The second stop in the HPDE (High Performance Drivers Education) Series brought eight Appalachian Region Drivers to Road Atlanta, a world-class professional race track with fast straightaways, blind corners and challenging elevation changes.  The drivers loved it!

This was a new track for many of the Appalachian drivers but is sure to be a return track in future schedules.  

Of the eight drivers, there were three in Group 1, two in Group 2, two in Group 3 and one in Group 4. The groups go from Group 1 Novice to Group 4, the most advanced driving group with open passing.

In Group 1 all drivers have Instructors in the car with them to coach them on the track and evaluate their track expertise.  Group 2 is an intermediate group of drivers with some cars still having the coach riding along and some cars having solo drivers who have demonstrated during a “check ride” that they have advanced to being capable of driving safely and consistently with good judgement on the track.

Groups 3 and 4 are more advanced solo drivers driving at higher speeds and with additional passing zones and in the case of Group 4 open passing on the track.  In all groups to pass the car being overtaken must indicate to the passing car when they can pass with an arm out the window indicating where and when to pass.  This provides for a safe weekend.  There were no incidents.

The Appalachian Region Team arrived together on Friday afternoon to claim a spot in the paddock where the eight cars, two tents and support vehicles could gather.

The focus is driving, but the socializing between driving on track is just as fun and enjoyable as we all discuss our recent runs and what we’ll be doing to improve for the next run.

We had the disparity of a first-time driver up to the one of the most advanced drivers on the track who will top out over 151 mph on the back straight.  Everyone has come up through the system so we can all share the experience and tips on how to get better. This is the only way to really understand the capabilities of your Porsche in a safe environment.

In my own case, I drove Turbo Bear, a 2009 911 Twin Turbo.

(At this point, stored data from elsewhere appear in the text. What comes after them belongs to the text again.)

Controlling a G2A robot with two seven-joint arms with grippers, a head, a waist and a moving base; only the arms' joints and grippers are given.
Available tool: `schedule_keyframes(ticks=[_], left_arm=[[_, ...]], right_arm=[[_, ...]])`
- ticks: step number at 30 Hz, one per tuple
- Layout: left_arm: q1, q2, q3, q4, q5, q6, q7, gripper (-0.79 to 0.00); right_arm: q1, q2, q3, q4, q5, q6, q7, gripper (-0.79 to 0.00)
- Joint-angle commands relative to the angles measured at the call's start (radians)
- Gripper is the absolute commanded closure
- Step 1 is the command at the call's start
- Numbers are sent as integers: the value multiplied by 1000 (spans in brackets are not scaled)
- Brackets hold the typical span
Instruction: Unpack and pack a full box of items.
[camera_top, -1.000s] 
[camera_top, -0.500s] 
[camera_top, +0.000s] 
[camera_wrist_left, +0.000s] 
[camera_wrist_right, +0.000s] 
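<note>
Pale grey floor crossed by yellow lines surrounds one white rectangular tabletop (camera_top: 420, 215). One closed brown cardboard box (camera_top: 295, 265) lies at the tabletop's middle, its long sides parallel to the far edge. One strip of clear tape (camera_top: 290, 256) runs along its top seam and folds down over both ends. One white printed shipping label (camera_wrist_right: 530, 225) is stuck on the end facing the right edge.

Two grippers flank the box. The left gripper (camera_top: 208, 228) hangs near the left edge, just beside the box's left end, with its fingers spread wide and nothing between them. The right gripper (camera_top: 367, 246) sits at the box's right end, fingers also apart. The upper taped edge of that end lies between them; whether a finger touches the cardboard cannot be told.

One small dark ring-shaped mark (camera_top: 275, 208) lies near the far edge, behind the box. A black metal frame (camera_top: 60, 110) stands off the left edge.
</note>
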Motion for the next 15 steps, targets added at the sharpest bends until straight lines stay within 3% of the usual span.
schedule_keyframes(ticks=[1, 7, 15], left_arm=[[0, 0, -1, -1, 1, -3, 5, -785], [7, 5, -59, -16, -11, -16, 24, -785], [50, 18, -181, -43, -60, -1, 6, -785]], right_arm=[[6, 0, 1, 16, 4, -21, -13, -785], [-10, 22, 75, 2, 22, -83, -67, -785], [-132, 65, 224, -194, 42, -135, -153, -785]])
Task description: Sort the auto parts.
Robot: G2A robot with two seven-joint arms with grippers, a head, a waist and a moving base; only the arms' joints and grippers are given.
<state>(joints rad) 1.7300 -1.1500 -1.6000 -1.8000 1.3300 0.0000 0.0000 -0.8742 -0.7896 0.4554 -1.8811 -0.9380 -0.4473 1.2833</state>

I know by the specs it is a fast powerful car, but until I took it on this high-speed challenging track, I had no idea what it was truly capable of.  As Don Therien commented after following me for a lap or two: “I was surprised to see how flat that car was taking the corners and of course the pull it had on the straightaways.”

As an aside, I did let Don by after we diced for a lap or two because his mid-engine GT4 and driving skills made him quicker in the corners, and it is just unfair when you have the more powerful car for the straightaways to gun it to avoid being passed and frustrating the quicker cornering driver behind you.  It is part of the courtesy you have to learn on track since this is not a race, but is about learning car control and learning the limits of your car in a safe environment.

The two days of driving and socializing as a team were fun and exhilarating and enjoyed by all.  An important part of the experience is setting goals to achieve on track and based on the Sunday afternoon discussions our drivers were being successful. 

David Wells being a highly skilled advanced driver with in-car analytics is focused on that ideal lap and was set his fastest time yet on a one-lap run, while Scott Rowbatham was focused on how to set up his new GT3 to get the most out of it on the track.

Dan Dazzo was instructing for the weekend and coincidently his student was Appalachian Region first time HPDE driver Gordan Taylor.  I think they both would say they achieved their goals of coaching Gordan how to drive a big fast circuit safely while having fun.  I know Gordan told me he is coming back for more.

Personally, I achieved my goal of moving from Group 1 to Group 2 where the cars and drivers are faster and more experienced.  This allowed me to drive in Don Therien’s group where he was driving his new GT4 on the track for the first time and learned the nuances of driving a more track-focused car.

Larry Koupal demonstrated his steady driving to consistently learn a new high-speed track while improving his driving skills.  And Greg Carder’s continual improving skills allowed him to graduate from Group 2 to Group 3 a goal he had set for the weekend.